Justine Thornton tells girls at Sion-Manning School to “aim high”
3 February 2015
Justine Thornton, accomplished environmental lawyer, spoke to a hall of over 200 girls from years 9 and 10 from Sion-Manning Girls’ School in Ladbroke Grove, London. After the talk, she led a discussion with the student leadership team, and students with a keen interest in law.
Justine began the main talk by taking about law as a career, reflecting on some of her most notable cases so far. In Nigeria for example, she helped 16,500 locals from a fishing village by the Bodo river to win a £55 million settlement after a major oil spill. She had had to undergo kidnap training and work with interpreters in order to bring about the landmark ruling – a far cry from the stuffy stereotypes of law.
Next, she discussed the matter of balancing family life with a successful career. “Being a barrister is fantastic for being family friendly”, Justine said, “as I am self-employed.

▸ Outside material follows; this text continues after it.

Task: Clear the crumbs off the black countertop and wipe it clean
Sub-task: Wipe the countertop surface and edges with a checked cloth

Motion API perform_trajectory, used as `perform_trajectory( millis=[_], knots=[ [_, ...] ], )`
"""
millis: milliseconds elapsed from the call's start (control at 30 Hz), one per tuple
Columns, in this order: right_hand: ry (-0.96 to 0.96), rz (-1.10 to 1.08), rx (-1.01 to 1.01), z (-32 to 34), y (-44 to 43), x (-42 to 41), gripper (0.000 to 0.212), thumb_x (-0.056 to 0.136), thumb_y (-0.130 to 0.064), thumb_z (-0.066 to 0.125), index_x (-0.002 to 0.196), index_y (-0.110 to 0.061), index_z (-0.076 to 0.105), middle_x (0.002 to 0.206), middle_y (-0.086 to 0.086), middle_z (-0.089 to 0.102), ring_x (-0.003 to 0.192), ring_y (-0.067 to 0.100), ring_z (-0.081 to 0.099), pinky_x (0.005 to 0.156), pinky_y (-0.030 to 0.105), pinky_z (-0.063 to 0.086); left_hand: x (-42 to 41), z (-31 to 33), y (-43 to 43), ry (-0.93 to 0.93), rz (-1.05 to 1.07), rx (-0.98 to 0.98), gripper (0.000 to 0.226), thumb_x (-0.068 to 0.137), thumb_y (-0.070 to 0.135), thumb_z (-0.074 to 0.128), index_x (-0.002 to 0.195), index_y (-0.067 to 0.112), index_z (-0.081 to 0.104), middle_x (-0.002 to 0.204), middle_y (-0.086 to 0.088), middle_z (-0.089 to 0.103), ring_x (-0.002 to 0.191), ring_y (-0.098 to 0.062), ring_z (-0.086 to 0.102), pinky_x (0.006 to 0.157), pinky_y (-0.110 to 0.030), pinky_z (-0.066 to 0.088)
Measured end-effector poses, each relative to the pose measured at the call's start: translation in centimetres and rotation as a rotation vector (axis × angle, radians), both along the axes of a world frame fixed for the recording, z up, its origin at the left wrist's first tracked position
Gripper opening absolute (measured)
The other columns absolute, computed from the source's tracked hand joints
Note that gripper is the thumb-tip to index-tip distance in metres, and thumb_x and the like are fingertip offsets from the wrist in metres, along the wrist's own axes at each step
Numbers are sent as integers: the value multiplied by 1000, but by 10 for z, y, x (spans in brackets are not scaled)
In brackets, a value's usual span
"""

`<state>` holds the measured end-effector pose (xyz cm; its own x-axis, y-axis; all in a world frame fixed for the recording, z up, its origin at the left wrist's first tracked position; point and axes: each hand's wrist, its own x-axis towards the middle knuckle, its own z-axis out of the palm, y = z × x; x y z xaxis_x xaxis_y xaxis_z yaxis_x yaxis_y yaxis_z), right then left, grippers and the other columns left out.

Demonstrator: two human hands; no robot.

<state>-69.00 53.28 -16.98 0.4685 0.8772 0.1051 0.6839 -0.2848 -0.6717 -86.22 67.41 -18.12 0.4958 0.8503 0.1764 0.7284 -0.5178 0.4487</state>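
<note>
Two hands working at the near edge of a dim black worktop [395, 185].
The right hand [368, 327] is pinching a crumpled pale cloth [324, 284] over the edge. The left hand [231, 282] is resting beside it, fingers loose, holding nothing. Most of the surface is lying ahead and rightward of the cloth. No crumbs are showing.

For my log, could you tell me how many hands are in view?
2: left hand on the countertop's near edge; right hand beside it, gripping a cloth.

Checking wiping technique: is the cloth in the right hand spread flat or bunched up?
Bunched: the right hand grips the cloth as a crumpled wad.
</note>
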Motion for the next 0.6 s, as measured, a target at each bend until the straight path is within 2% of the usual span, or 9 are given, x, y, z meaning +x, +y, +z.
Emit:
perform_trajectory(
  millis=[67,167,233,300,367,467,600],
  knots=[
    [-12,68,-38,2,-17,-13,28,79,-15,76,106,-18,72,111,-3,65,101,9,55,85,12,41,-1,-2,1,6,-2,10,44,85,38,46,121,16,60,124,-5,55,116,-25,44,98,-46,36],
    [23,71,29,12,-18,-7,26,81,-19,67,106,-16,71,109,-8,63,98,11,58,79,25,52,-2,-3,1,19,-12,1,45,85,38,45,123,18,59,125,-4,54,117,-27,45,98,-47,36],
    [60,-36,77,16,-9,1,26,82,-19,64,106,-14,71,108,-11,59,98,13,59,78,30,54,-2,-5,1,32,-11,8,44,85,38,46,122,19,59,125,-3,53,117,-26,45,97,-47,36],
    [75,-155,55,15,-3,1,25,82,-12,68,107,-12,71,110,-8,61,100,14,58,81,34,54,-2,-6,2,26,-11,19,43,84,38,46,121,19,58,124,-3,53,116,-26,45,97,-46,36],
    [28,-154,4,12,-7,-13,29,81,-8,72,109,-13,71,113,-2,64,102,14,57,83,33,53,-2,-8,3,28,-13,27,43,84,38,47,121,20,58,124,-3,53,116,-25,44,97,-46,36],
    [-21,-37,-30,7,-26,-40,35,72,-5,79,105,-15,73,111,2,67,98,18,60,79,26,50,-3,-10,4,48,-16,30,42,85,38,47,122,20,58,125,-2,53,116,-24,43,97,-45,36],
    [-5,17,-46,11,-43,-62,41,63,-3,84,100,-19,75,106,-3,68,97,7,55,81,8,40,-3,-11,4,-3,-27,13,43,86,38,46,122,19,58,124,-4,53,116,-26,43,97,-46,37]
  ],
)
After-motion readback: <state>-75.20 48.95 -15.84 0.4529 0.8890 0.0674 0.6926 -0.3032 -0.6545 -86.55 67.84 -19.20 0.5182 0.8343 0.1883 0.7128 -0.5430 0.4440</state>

You might work late where necessary, so that you can see your kids the next day in their school play”. She advised the girls to make a point of asking their partners frankly for their support in pursuing the career they love, effectively a two-way relationship.
Justine finished by emphasising two crucial tips to succeed: aim high, and be confident. “Women often underestimate their abilities, while many men do the opposite”. She encouraged the girls to emulate women they admire, and to show confidence.
During the Q & A session, the girls were interested in the legal areas in which Justine had worked, and how she had gone from criminal law to working with the environment.
When asked about the qualities of a successful lawyer, Justine spoke about the need for self-discipline and intellectual tenacity. In an ongoing case involving a pipeline through the Colombian countryside, she had had to attain rapid expertise relating to soil erosion and local rainfall, so as to be able to cross-examine corporate specialists well through the medium of an interpreter.
Having defended victims of domestic abuse, Justine also explained that emotional sensitivity was important so as to support fragile clients effectively.
During the talk with older students interested in law, Justine outlined her path from a comprehensive school in Nottingham to working as a barrister. She had been drawn to environmental law after a mentor remarked that “the environment has no voice”. She discussed perseverance and the challenges facing women in the profession, and agreed with the girls that to follow one’s passion in life is key.